If a methlet raises an exception, it is automatically turned into a "500
Server Error" page with a full traceback in it.


*Parameters*

Methlets can take parameters, the values of which are taken from form
parameters submitted by the browser.  So if your form says
`<form action='subscribe'><input type="text" name="email"/> ...` then your
methlet should look like `def onSubscribe(self, email=None)`.  It's good
practice to give all the parameters default values, in case the user navigates
to that URL without submitting a form, or submits the form without filling in
any parameters.  If you have lots of parameters, or their names are determined
at runtime, you can define your methlet like this:
`def onComplex(self, **params)` to get a dictionary of parameters.


*Example*

Here's a web application server that serves a calendar for a given year:

>>> import Dibbler, calendar
>>> class Calendar(Dibbler.HTTPPlugin):
...     _form = '''<html><body><h3>Calendar Server</h3>
...                <form action='/'>
...                Year: <input type='text' name='year' size='4'>
...                <input type='submit' value='Go'></form>
...                <pre>%s</pre></body></html>'''
...
...     def onHome(self, year=None):
...         if year:
...             result = calendar.calendar(int(year))
...         else:
...             result = ""
...         self.writeOKHeaders('text/html')
...         self.write(self._form % result)
...
>>> httpServer = Dibbler.HTTPServer(8888)
>>> httpServer.register(Calendar())
>>> Dibbler.run(launchBrowser=True)

Your browser will start, and you can ask for a calendar for the year of
your choice.  If you don't want to start the browser automatically, just call
`run()` with no arguments - the application is available at
http://localhost:8888/ .  You'll have to kill the server manually because it
provides no way to stop it; a real application would have some kind of
'shutdown' methlet that called `sys.exit()`.

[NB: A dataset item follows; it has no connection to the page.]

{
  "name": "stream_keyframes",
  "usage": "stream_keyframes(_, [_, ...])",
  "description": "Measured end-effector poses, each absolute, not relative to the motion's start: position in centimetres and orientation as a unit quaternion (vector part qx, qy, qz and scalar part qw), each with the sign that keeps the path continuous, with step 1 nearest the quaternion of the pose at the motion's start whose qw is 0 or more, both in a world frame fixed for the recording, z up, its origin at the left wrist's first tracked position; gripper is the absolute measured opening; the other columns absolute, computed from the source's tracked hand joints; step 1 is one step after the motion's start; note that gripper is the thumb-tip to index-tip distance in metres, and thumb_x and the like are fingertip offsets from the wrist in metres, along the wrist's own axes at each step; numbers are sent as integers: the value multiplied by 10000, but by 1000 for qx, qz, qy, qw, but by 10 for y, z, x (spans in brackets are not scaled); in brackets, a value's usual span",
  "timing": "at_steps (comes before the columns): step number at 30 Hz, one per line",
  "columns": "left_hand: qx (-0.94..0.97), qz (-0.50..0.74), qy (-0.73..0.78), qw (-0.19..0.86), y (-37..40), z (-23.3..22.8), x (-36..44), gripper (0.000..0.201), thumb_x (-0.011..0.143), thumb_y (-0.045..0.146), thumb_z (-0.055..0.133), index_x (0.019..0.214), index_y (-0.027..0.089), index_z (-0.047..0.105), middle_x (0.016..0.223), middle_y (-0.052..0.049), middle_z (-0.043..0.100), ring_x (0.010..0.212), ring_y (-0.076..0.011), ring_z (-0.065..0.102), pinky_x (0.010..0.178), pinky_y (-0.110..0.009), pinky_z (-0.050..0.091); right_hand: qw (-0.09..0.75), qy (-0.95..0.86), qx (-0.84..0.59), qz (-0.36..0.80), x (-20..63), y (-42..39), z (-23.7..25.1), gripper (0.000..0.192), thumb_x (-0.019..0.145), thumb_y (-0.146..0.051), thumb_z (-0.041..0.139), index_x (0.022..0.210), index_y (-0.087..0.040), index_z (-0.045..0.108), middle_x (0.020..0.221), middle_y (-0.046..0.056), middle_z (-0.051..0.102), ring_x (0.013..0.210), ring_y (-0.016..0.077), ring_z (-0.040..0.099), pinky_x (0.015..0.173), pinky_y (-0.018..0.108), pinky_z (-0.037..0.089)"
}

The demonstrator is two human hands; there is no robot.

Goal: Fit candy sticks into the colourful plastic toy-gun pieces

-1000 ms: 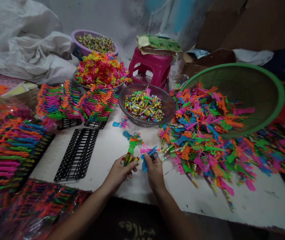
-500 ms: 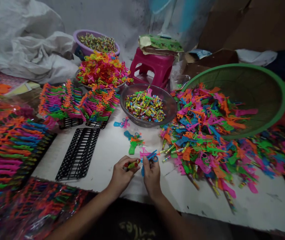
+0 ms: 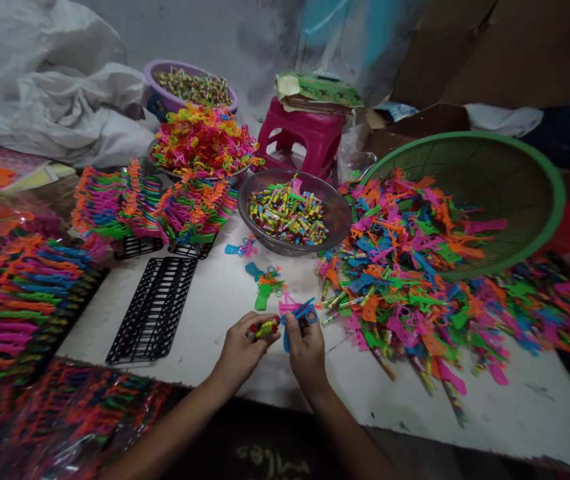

By combining Dibbler with an HTML manipulation library like
PyMeld (shameless plug - see http://entrian.com/PyMeld for details) you can
keep the HTML and Python code separate.


*Building applications*

You can run several plugins together like this:

>>> httpServer = Dibbler.HTTPServer()
>>> httpServer.register(plugin1, plugin2, plugin3)
>>> Dibbler.run()

...so many plugin objects, each implementing a different set of pages,
can cooperate to implement a web application.  See also the `HTTPServer`
documentation for details of how to run multiple `Dibbler` environments
simultaneously in different threads.


*Controlling connections*

There are times when your code needs to be informed the moment an incoming
connection is received, before any HTTP conversation begins.  For instance,
you might want to only accept connections from `localhost` for security
reasons.  If this is the case, your plugin should implement the
`onIncomingConnection` method.  This will be passed the incoming socket
before any reads or writes have taken place, and should return True to allow
the connection through or False to reject it.  Here's an implementation of
the `localhost`-only idea:

>>> def onIncomingConnection(self, clientSocket):
>>>     return clientSocket.getpeername()[0] == clientSocket.getsockname()[0]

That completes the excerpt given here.